Only the lines from the first line of the data through the line containing "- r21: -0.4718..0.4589" belong in the answer, transcribed exactly; pictures do not.

══ PROVIDED DATA ══

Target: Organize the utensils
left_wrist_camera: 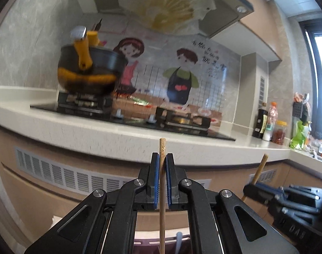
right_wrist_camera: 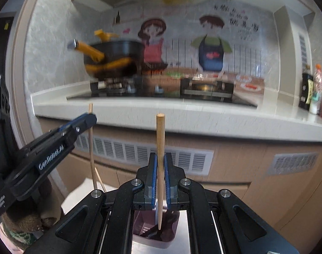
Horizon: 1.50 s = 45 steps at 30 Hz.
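Left gripper (left_wrist_camera: pixel 162 163) clamps one upright wooden chopstick (left_wrist_camera: pixel 162 190); right gripper (right_wrist_camera: pixel 160 163) pinches another chopstick (right_wrist_camera: pixel 160 169), above a purple utensil holder (right_wrist_camera: pixel 154 228).

We read "GenRobot.AI" in white letters along the side of the left gripper (right_wrist_camera: pixel 91 119); the wall mural's (right_wrist_camera: pixel 235 23) handwritten characters stay too blurred to read.
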Each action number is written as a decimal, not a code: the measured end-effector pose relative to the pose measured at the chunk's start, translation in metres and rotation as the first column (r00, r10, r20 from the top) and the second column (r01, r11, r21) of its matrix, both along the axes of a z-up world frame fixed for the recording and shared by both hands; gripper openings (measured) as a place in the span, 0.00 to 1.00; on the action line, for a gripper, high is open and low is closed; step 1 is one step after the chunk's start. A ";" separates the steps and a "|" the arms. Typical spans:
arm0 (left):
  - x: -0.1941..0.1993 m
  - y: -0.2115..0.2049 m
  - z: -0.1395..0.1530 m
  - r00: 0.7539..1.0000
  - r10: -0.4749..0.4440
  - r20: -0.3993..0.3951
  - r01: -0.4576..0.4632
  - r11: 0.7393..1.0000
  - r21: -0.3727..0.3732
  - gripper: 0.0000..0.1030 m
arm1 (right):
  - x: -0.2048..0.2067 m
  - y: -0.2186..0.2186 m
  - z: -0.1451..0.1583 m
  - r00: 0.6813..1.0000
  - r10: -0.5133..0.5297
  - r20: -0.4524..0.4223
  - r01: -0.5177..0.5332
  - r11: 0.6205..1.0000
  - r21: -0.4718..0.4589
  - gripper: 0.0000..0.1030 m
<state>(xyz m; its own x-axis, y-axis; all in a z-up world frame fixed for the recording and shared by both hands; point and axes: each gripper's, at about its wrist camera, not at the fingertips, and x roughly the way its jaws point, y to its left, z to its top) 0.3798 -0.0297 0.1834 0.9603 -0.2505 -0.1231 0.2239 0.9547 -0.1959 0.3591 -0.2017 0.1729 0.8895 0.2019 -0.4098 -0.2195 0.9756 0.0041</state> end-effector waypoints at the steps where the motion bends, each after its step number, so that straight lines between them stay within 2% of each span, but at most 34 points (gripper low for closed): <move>1: 0.004 -0.001 -0.010 1.000 -0.001 -0.014 0.001 1.000 0.000 0.06 | 0.004 0.001 -0.008 1.000 -0.001 -0.016 0.001 1.000 -0.003 0.06; 5: 0.023 0.000 -0.047 0.996 0.001 -0.090 -0.002 1.000 -0.006 0.06 | 0.022 0.001 -0.040 0.996 0.004 -0.093 -0.005 1.000 -0.003 0.06; 9: 0.038 0.000 -0.085 0.981 -0.011 -0.193 0.012 1.000 0.001 0.06 | 0.033 0.003 -0.073 0.982 0.031 -0.187 -0.031 1.000 0.005 0.06; 12: 0.045 -0.003 -0.113 0.964 -0.023 -0.266 0.030 0.999 0.022 0.07 | 0.036 0.007 -0.091 0.974 0.034 -0.226 -0.036 0.999 -0.006 0.07; 15: 0.050 -0.003 -0.127 0.955 -0.017 -0.295 0.024 0.999 0.022 0.07 | 0.036 0.008 -0.103 0.967 0.029 -0.251 -0.034 0.999 -0.017 0.07; 18: 0.050 0.002 -0.122 0.953 -0.022 -0.301 0.021 1.000 -0.007 0.06 | 0.035 0.010 -0.103 0.966 0.029 -0.257 -0.037 0.999 -0.025 0.07; 22: 0.042 0.004 -0.091 0.967 -0.017 -0.254 0.020 1.000 0.008 0.06 | 0.036 0.010 -0.097 0.970 0.025 -0.240 -0.034 0.999 -0.032 0.07; 25: 0.038 0.009 -0.081 0.960 -0.044 -0.276 0.040 0.999 -0.017 0.06 | 0.037 0.009 -0.098 0.968 0.022 -0.249 -0.030 0.999 -0.031 0.07; 28: 0.026 0.008 -0.085 0.949 -0.044 -0.313 0.052 0.998 0.019 0.07 | 0.037 0.005 -0.099 0.967 0.022 -0.253 -0.029 0.999 -0.023 0.07; 31: 0.008 0.012 -0.102 0.923 -0.049 -0.383 0.067 0.997 0.033 0.07 | 0.036 0.003 -0.097 0.969 0.020 -0.246 -0.026 0.999 -0.019 0.07; 35: -0.018 0.030 -0.132 0.884 -0.042 -0.466 0.048 0.999 0.001 0.13 | 0.034 0.003 -0.093 0.973 0.023 -0.230 -0.029 0.999 -0.022 0.07; 37: -0.027 0.044 -0.152 0.853 -0.035 -0.522 0.024 0.999 -0.027 0.34 | 0.034 0.006 -0.094 0.972 0.024 -0.232 -0.032 0.999 -0.033 0.07; 39: -0.031 0.055 -0.172 0.812 -0.028 -0.583 -0.001 0.999 -0.049 0.45 | 0.034 0.008 -0.095 0.971 0.022 -0.238 -0.033 0.998 -0.044 0.07; 42: -0.040 0.068 -0.202 0.754 -0.012 -0.657 -0.022 0.999 -0.043 0.45 | 0.035 0.009 -0.098 0.968 0.014 -0.250 -0.026 0.999 -0.045 0.07; 45: -0.053 0.071 -0.219 0.721 -0.026 -0.692 -0.005 0.999 -0.043 0.46 | 0.033 0.008 -0.096 0.970 0.006 -0.243 -0.017 0.999 -0.042 0.07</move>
<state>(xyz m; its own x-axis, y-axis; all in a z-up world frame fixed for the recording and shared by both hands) 0.3269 0.0410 -0.0358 0.6088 -0.2793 -0.7426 0.0209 0.9413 -0.3369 0.3920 -0.1938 0.0773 0.7601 0.1884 -0.6219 -0.2282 0.9735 0.0160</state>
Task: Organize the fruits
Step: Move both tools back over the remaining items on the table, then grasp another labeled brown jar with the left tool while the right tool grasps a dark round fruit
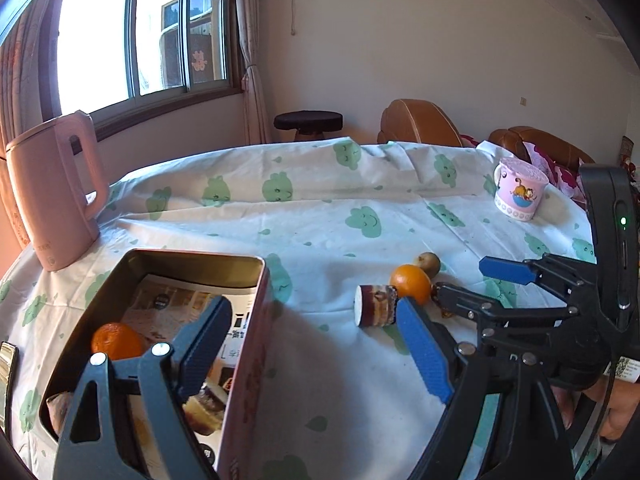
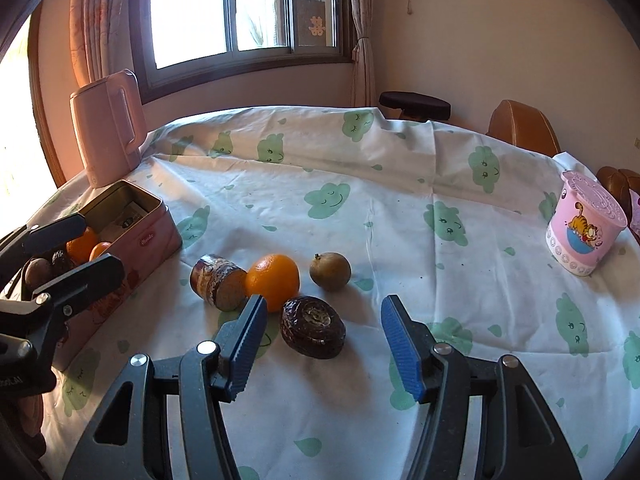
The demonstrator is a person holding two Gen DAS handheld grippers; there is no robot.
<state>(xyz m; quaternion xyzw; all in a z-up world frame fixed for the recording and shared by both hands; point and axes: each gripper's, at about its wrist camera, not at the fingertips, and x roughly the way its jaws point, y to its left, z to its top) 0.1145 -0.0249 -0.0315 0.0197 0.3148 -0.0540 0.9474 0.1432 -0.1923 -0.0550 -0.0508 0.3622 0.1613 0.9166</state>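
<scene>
An open pink tin [image 1: 256, 280] [image 2: 160, 216] lined with printed paper holds oranges [image 1: 116, 340] [image 2: 82, 244] and darker fruit. My left gripper [image 1: 316, 344] [image 2: 68, 254] stands open and empty at the tin's near right wall. On the cloth lie a cut purple-skinned chunk [image 2: 218, 282] [image 1: 374, 306], an orange [image 2: 273, 280] [image 1: 410, 282], a brown round fruit [image 2: 330, 271] [image 1: 428, 264] and a dark wrinkled fruit [image 2: 312, 332]. My right gripper [image 2: 324, 340] [image 1: 480, 286] is open, with the dark fruit between its fingertips and clear of both pads.
A pink kettle [image 1: 52, 192] [image 2: 108, 136] stands at the table's far left by the window. A pink cartoon cup [image 1: 520, 190] [image 2: 584, 228] sits at the right edge. Brown chairs [image 1: 416, 122] and a dark stool [image 1: 308, 122] are behind the table. A hand [image 1: 616, 404] holds the right gripper.
</scene>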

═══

### TASK OUTPUT
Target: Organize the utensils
left_wrist_camera: 
right_wrist_camera: 
Horizon: 1.50 s = 45 steps at 30 Hz.
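Left gripper (left_wrist_camera: pixel 162 163) clamps one upright wooden chopstick (left_wrist_camera: pixel 162 190); right gripper (right_wrist_camera: pixel 160 163) pinches another chopstick (right_wrist_camera: pixel 160 169), above a purple utensil holder (right_wrist_camera: pixel 154 228).

We read "GenRobot.AI" in white letters along the side of the left gripper (right_wrist_camera: pixel 91 119); the wall mural's (right_wrist_camera: pixel 235 23) handwritten characters stay too blurred to read.
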Each action number is written as a decimal, not a code: the measured end-effector pose relative to the pose measured at the chunk's start, translation in metres and rotation as the first column (r00, r10, r20 from the top) and the second column (r01, r11, r21) of its matrix, both along the axes of a z-up world frame fixed for the recording and shared by both hands; gripper openings (measured) as a place in the span, 0.00 to 1.00; on the action line, for a gripper, high is open and low is closed; step 1 is one step after the chunk's start. A ";" separates the steps and a "|" the arms. Typical spans:
arm0 (left):
  - x: -0.1941..0.1993 m
  - y: -0.2115..0.2049 m
  - z: -0.1395..0.1530 m
  - r00: 0.7539..1.0000
  - r10: -0.4749..0.4440
  - r20: -0.3993..0.3951
  - r01: -0.4576..0.4632
  - r11: 0.7393..1.0000
  - r21: -0.3727..0.3732
  - gripper: 0.0000..0.1030 m
arm1 (right):
  - x: -0.2048..0.2067 m
  - y: -0.2186..0.2186 m
  - z: -0.1451..0.1583 m
  - r00: 0.6813..1.0000
  - r10: -0.5133..0.5297
  - r20: -0.4524..0.4223
  - r01: -0.5177..0.5332
  - r11: 0.6205..1.0000
  - r21: -0.4718..0.4589

That concludes the exercise.